Next we’ll clean up some of the fields. There are also almost 1,800 entries that have Country = ‘XXX’ and Athlete_ID = 4033, with different genders and age categories, which need to be taken into consideration when analysing individual athlete results. The race results for these athletes appear to be correct though, so we’ll leave them in the dataset.

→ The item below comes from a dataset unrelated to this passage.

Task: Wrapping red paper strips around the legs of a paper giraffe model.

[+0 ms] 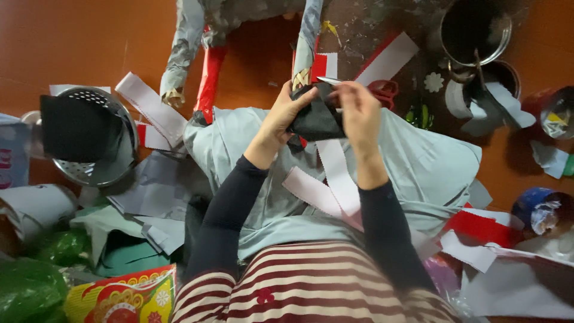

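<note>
Seen from above: left hand (281,119) and right hand (359,110) both gripping a dark folded piece of paper (317,119), held up over a pale grey sheet (418,167) spread on the orange floor (72,42). Seemingly mid-fold or mid-wrap; next likely calling for a firm pinch to keep the edges together. White pinked strips (335,173) lying beneath the wrists, red-handled scissors (385,93) just beyond the right hand. To the left, a metal colander (113,161) holding a black sheet. Upper right, a metal pot (475,30), contents too dark to tell, and a tin (499,81) with white scraps.
</note>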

filter(data, Athlete_country =='XXX') %>% count(Athlete_country, Athlete_ID)
## Athlete_country Athlete_ID n
## 1: XXX 4033 1782
## 2: XXX 1069462 1
I’m only going to be considering single stage events, so I’ll be removing events such as Marathon des Sables (MAR). These can be identified as they contain “/” in the Event_distance/length field, for example “249km/6Etappen”.
data %>%
summarise(multievent_perc = mean(grepl('/', `Event_distance/length`)))
## multievent_perc
## 1 0.01240163
These entries account for 1.2% of all entries in the dataset, indicating that most people are running single stage events.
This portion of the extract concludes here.